- Librettist: Giorgio van Straten; Giorgio Battistelli; ;
- Language: German
- Based on: On the Marble Cliffs by Ernst Jünger
- Premiere: 8 March 2002 Mannheim National Theatre

= Auf den Marmorklippen (opera) =

2002 opera by Giorgio Battistelli

Auf den Marmorklippen (lit. 'On the Marble Cliffs') is an opera composed by Giorgio Battistelli to a libretto by Giorgio van Straten and Battistelli. It is loosely based on the novel On the Marble Cliffs by Ernst Jünger. In nine scenes described as "musical visions", it tells the story of how the idyllic existence in the Grande Marina is interrupted by an invasion.

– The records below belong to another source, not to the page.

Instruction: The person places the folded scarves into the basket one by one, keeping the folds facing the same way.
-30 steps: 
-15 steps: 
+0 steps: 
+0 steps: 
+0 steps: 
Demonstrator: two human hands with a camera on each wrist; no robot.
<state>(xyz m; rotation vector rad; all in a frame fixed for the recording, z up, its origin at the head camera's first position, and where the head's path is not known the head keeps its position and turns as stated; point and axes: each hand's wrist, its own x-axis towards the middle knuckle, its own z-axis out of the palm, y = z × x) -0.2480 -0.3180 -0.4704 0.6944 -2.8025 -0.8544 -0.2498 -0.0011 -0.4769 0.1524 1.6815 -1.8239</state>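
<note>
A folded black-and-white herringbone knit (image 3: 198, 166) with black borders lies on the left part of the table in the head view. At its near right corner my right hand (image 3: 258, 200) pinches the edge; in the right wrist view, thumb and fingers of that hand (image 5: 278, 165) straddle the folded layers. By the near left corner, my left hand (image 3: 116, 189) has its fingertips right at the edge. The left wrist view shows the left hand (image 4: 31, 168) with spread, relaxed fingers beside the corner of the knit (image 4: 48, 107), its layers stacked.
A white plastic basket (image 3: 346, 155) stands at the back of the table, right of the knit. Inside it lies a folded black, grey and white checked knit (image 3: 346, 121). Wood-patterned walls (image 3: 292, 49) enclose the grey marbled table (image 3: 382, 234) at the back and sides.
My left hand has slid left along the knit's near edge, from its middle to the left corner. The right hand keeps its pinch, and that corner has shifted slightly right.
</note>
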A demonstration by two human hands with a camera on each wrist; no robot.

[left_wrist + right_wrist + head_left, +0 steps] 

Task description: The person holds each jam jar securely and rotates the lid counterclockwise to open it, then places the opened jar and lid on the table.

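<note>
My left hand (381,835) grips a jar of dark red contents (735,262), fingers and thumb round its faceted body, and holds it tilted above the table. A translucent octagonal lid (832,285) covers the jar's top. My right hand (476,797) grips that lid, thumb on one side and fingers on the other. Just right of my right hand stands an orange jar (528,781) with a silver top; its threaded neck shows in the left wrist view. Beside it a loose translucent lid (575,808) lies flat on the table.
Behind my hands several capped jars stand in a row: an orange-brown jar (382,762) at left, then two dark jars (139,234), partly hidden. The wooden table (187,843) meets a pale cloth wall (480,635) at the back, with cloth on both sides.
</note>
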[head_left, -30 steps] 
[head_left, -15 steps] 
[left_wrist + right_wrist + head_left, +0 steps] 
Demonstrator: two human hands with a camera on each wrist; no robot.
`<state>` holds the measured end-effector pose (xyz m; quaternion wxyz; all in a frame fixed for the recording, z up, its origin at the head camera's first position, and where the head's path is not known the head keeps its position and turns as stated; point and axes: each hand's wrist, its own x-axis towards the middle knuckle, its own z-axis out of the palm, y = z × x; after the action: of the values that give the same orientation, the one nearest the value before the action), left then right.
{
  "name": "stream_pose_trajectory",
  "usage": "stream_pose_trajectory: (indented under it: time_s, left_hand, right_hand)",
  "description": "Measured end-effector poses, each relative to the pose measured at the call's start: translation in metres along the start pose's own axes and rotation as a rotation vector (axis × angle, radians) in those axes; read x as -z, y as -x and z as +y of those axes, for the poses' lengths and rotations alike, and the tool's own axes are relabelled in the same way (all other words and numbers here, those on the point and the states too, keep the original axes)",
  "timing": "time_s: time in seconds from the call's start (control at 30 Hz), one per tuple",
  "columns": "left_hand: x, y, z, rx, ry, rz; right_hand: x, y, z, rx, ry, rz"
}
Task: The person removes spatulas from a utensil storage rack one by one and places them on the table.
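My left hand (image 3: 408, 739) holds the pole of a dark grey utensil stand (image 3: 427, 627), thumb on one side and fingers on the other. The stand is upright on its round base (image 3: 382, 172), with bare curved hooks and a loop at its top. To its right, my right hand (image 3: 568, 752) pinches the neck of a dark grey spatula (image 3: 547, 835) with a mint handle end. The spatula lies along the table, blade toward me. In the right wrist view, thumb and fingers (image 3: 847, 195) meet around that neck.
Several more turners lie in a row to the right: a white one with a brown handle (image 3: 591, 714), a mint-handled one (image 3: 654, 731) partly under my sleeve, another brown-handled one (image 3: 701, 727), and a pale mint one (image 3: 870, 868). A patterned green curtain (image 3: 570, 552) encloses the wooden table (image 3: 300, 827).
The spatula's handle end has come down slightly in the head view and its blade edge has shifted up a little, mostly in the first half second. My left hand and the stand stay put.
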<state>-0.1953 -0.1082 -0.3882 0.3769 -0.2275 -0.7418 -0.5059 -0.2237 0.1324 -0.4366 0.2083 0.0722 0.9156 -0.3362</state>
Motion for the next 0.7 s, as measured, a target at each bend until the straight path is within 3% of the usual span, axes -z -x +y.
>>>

Battistelli began to correspond with Jünger in 1986. He and Straten regarded the story in Jünger's On the Marble Cliffs as a "model of a conflict" that separates "culture from barbarism". Battistelli described his opera as a "distillate" of the novel.

The opera premiered at the Mannheim National Theatre on 8 March 2002 in a production directed and designed by Carlus Padrissa and Valentina Carrasco. It starred Yuri Svatenko as the Prince of Sunmyra, Thomas Berau as Frater Minor and Thomas Jesatko as Frater Otho.